I just followed the steps mentioned by you (now using .pbmm file with the new deepspeech binary obtained from native_client.tar.xz) but getting “File format ‘# Ea’… not understood” error as shown below-

(deepspeech-venv) [centerstage@localhost new_native_client]$ deepspeech output_graph.pbmm …/models/alphabet.txt …/hiroshima-1.wav
Loading model from file output_graph.pbmm
2018-03-05 11:37:53.392392: I tensorflow/core/platform/cpu_feature_guard.cc:137] Your CPU supports instructions that this TensorFlow binary was not compiled to use: AVX2 FMA
Data loss: Can’t parse output_graph.pbmm as binary proto
Loaded model in 0.005s.
Traceback (most recent call last):
File “/home/centerstage/tmp/deepspeech-venv/bin/deepspeech”, line 11, in
sys.exit(main())
File “/home/centerstage/tmp/deepspeech-venv/lib/python2.7/site-packages/deepspeech/client.py”, line 66, in main
fs, audio = wav.read(args.audio)
File “/home/centerstage/tmp/deepspeech-venv/lib/python2.7/site-packages/scipy/io/wavfile.py”, line 236, in read
file_size, is_big_endian = _read_riff_chunk(fid)
File “/home/centerstage/tmp/deepspeech-venv/lib/python2.7/site-packages/scipy/io/wavfile.py”, line 168, in _read_riff_chunk
"understood.".format(repr(str1)))
ValueError: File format ‘# Ea’… not understood.

One more point that ‘-t’ argument is not supported here,

(deepspeech-venv) [centerstage@localhost new_native_client]$ deepspeech output_graph.pbmm …/models/alphabet.txt …/hiroshima-1.wav -t
usage: deepspeech [-h] model audio alphabet [lm] [trie]
deepspeech: error: unrecognized arguments: -t

Hello Lissyx,
Thanks for your work!

I am able to install deepspeech on centos 7.3.1611 and I am able to perform the Speech to Text conversion of a .wav audio file.

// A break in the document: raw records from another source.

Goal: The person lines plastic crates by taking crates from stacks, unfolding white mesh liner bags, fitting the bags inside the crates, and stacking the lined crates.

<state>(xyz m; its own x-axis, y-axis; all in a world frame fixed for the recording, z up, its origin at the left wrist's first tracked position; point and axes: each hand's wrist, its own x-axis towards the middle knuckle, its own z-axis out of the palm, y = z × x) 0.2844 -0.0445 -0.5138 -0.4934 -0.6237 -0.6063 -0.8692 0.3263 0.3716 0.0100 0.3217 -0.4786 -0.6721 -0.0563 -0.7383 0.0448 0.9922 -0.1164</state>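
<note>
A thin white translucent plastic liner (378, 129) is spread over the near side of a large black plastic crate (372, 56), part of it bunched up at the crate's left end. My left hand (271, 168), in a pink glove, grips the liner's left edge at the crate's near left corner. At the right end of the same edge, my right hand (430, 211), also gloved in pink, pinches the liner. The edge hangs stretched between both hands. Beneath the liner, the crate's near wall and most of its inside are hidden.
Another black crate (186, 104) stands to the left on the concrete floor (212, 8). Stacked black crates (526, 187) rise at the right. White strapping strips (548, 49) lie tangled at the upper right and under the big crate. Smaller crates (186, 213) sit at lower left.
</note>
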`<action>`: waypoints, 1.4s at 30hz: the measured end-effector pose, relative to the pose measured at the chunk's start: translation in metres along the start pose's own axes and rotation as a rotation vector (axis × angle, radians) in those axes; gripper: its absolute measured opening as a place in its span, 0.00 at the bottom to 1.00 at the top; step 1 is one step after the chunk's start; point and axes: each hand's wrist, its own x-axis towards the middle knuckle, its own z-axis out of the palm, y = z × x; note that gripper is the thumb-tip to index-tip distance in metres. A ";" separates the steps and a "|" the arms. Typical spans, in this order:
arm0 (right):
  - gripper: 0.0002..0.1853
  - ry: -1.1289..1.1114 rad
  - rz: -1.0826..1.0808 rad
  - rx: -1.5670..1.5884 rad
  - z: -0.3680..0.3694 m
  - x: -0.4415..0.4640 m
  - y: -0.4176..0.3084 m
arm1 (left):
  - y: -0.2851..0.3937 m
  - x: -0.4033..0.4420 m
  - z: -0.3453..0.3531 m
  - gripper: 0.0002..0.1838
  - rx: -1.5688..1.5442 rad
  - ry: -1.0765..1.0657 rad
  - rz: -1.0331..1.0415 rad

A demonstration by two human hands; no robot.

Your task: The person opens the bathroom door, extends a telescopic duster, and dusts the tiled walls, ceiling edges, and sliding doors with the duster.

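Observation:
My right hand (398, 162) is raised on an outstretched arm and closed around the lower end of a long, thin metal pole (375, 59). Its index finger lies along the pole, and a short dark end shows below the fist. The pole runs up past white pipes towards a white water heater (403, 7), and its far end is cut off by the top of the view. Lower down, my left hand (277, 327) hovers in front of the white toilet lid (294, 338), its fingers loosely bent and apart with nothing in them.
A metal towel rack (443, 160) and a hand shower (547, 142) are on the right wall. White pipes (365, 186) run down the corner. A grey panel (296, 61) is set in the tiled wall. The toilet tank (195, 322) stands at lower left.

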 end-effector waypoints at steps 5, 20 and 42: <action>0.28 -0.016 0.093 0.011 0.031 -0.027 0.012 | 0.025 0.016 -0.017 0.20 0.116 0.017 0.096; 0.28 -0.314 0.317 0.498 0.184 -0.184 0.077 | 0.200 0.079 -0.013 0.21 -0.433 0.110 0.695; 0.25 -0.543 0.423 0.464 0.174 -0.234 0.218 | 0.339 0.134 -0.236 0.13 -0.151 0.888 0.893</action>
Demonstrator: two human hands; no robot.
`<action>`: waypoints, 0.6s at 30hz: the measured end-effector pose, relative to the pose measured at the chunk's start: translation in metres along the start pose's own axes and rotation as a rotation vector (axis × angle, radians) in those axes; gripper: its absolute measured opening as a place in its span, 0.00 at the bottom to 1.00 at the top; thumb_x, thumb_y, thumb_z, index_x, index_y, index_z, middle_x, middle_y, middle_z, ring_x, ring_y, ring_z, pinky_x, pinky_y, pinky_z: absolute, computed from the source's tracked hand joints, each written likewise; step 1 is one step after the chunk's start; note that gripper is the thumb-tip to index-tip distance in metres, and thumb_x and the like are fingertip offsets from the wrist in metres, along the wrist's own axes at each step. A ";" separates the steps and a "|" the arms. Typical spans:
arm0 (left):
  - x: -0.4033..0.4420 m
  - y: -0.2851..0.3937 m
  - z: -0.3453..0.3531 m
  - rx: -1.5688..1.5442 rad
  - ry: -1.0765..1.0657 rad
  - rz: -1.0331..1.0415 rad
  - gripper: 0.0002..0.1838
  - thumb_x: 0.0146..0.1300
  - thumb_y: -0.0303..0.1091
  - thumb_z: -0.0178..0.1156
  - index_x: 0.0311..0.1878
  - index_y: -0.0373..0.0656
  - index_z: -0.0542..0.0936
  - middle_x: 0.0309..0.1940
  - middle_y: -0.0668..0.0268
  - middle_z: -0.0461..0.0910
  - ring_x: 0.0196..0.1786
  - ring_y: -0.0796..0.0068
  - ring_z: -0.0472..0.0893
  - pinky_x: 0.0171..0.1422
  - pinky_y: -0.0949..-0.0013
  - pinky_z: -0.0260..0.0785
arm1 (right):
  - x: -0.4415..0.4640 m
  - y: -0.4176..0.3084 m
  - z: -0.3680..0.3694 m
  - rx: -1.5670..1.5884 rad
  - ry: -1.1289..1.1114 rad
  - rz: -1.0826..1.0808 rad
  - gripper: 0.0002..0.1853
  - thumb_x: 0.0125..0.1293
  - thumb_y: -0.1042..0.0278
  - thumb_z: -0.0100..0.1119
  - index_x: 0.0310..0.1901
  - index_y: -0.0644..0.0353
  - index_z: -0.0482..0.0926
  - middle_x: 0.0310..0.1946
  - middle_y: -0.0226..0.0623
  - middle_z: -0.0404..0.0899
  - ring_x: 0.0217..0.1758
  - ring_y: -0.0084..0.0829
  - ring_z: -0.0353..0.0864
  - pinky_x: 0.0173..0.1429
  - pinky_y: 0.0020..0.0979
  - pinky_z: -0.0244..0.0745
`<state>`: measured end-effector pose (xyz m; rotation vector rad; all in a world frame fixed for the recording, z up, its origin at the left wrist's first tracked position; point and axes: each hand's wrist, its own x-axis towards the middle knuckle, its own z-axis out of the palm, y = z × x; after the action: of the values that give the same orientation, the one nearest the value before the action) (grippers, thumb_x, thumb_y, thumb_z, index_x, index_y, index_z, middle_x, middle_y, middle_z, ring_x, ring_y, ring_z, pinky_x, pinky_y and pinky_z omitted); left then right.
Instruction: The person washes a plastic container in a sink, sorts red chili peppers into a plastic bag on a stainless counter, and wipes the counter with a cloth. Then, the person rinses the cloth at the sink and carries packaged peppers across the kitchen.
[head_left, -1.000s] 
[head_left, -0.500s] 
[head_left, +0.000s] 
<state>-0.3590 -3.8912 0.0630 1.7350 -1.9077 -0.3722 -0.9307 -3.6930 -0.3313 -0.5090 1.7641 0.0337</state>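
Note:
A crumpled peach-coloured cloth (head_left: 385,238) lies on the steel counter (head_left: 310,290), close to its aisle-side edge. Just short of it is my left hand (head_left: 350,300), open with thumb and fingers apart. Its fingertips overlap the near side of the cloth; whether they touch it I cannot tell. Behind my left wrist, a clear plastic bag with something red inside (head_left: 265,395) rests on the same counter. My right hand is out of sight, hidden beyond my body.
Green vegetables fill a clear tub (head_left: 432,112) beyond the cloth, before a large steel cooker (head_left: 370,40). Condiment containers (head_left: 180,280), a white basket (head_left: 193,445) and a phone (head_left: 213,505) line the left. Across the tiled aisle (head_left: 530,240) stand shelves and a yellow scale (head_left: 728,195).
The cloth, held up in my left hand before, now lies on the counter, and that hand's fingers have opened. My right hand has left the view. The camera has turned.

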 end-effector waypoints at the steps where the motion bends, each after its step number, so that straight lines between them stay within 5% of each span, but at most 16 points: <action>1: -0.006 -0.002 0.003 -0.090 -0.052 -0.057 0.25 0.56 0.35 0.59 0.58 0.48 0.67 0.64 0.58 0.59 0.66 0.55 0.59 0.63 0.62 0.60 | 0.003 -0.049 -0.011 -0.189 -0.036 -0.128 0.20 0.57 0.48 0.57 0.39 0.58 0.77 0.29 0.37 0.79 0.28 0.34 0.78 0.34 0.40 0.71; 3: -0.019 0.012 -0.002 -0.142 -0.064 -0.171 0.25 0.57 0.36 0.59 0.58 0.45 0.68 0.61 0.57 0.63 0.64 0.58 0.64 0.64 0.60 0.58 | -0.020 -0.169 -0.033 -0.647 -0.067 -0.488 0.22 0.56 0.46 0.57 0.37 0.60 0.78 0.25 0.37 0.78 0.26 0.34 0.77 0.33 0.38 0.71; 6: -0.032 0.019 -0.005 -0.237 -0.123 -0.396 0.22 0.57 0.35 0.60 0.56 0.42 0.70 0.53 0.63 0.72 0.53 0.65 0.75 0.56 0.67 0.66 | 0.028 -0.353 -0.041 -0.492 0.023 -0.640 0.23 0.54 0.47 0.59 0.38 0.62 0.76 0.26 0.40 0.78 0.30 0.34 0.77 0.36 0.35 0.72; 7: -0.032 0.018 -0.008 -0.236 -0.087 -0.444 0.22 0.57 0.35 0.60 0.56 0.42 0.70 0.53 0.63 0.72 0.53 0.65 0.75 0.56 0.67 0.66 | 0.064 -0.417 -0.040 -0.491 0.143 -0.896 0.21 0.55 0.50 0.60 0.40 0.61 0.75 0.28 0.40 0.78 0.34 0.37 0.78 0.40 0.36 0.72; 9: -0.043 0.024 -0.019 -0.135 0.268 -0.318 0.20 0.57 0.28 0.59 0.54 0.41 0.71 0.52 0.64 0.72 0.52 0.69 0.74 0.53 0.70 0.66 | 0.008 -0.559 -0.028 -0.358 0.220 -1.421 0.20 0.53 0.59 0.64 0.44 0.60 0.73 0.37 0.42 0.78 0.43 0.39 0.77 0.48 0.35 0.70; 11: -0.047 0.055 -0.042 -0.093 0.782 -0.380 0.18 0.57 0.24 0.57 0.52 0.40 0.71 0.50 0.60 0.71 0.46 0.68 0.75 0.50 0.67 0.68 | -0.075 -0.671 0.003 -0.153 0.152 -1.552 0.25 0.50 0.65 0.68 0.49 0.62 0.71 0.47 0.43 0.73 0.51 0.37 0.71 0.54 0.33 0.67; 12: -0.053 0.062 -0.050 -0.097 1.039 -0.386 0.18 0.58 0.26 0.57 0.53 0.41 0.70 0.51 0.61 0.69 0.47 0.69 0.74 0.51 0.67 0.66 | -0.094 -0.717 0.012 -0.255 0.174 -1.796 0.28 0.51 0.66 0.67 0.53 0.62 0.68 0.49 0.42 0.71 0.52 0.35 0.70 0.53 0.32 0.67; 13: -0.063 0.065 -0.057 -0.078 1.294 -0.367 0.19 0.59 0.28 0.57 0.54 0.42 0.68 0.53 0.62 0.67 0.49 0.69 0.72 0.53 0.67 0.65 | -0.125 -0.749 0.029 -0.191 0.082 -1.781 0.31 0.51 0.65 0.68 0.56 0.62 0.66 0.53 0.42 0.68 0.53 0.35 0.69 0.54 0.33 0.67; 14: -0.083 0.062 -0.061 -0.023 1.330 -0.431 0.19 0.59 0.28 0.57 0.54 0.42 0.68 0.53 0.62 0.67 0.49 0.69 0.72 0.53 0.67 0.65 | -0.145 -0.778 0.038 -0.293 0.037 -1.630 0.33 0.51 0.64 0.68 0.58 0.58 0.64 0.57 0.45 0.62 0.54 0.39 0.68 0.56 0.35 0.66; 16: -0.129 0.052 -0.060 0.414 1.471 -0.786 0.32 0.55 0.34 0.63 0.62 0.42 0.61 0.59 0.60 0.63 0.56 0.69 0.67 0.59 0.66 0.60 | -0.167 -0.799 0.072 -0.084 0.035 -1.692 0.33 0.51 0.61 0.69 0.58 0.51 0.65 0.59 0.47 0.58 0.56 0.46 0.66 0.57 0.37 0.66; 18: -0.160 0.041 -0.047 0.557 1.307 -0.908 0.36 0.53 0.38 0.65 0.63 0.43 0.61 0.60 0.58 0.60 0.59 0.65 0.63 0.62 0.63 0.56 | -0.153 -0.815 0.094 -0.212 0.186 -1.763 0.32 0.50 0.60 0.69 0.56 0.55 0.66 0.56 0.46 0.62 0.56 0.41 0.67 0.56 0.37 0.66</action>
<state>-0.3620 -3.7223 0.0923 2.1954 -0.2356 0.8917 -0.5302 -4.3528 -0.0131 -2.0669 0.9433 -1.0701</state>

The point I am concerned right now about is the high inference time (Speech to Text conversion time) which I need to reduce.

Is the fix that you are providing [Python 2.7 unicode deepspeech build] is by any mean associated to decrease the inference time? Should I install this new deepspeech version to full fill my purpose?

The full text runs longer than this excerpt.